- EXERCISE -
As soon as the line containing "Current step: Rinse" appears in the material below, start returning lines exactly, and end with the line containing "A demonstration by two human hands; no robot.".

- INPUT FOR THIS TASK -
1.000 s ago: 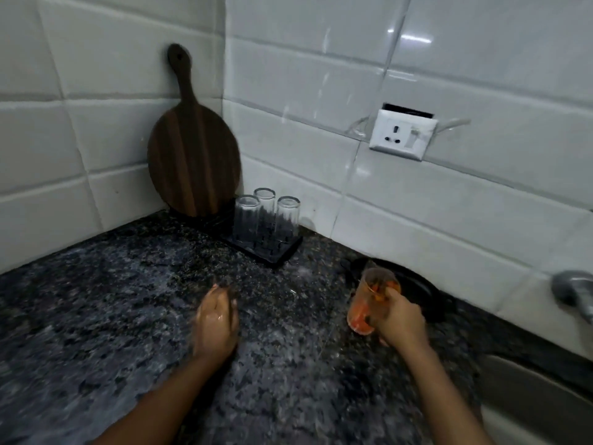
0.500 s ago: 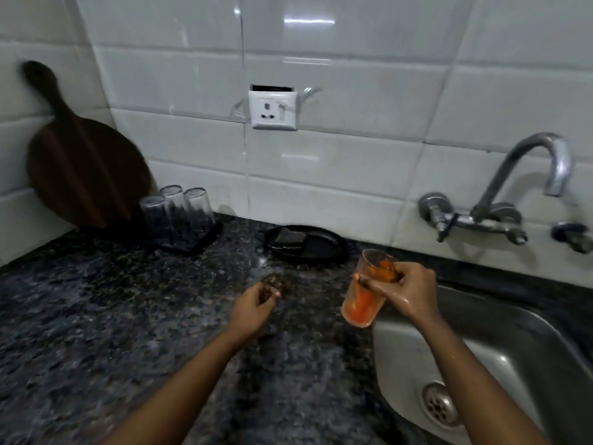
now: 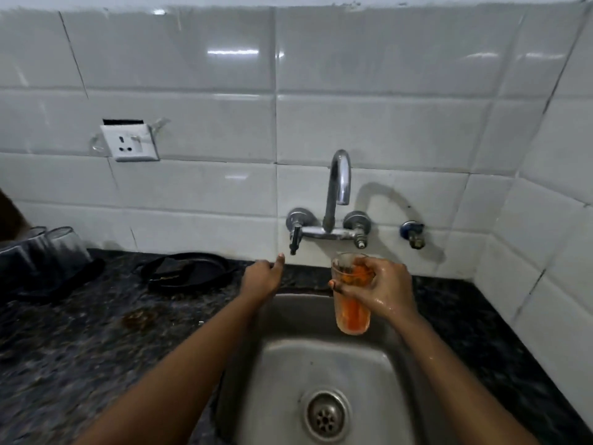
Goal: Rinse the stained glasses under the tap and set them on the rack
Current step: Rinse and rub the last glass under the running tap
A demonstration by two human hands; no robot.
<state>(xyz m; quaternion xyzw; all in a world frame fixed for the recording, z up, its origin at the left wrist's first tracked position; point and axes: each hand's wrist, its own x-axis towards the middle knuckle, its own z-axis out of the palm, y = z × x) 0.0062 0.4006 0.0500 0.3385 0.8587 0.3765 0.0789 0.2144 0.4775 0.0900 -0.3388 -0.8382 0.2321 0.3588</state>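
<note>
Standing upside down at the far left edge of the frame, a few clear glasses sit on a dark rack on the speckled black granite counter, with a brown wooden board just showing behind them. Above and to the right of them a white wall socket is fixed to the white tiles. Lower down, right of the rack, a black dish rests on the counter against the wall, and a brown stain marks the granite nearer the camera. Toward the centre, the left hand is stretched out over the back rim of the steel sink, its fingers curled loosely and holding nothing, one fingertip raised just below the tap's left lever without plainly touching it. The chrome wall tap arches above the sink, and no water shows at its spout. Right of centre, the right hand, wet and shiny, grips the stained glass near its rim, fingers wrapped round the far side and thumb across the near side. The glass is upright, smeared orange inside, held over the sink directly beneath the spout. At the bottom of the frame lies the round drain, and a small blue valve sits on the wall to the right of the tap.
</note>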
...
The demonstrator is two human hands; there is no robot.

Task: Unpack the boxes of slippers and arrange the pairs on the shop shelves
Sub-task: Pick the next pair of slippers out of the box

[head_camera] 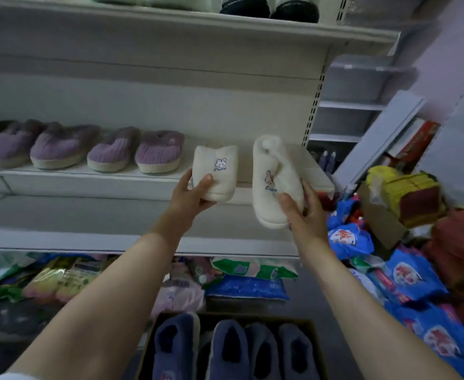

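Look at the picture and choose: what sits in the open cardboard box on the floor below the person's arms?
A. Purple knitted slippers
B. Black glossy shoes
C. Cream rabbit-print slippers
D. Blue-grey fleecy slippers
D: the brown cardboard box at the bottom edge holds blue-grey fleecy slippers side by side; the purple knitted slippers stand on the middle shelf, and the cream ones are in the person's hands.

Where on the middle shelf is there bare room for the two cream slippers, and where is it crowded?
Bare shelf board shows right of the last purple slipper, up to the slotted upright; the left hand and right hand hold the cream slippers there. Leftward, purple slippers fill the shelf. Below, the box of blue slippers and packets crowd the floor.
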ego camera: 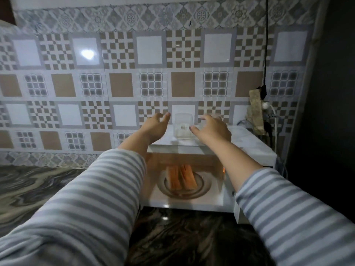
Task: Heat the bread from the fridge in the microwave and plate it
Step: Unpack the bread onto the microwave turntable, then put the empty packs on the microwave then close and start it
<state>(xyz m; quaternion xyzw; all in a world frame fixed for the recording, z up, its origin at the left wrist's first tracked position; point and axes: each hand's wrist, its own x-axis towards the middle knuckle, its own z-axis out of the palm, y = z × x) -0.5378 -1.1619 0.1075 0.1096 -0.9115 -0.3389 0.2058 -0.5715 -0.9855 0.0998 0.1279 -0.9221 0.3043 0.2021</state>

- EXERCISE SOLUTION -
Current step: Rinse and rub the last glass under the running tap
A demonstration by two human hands; no robot.

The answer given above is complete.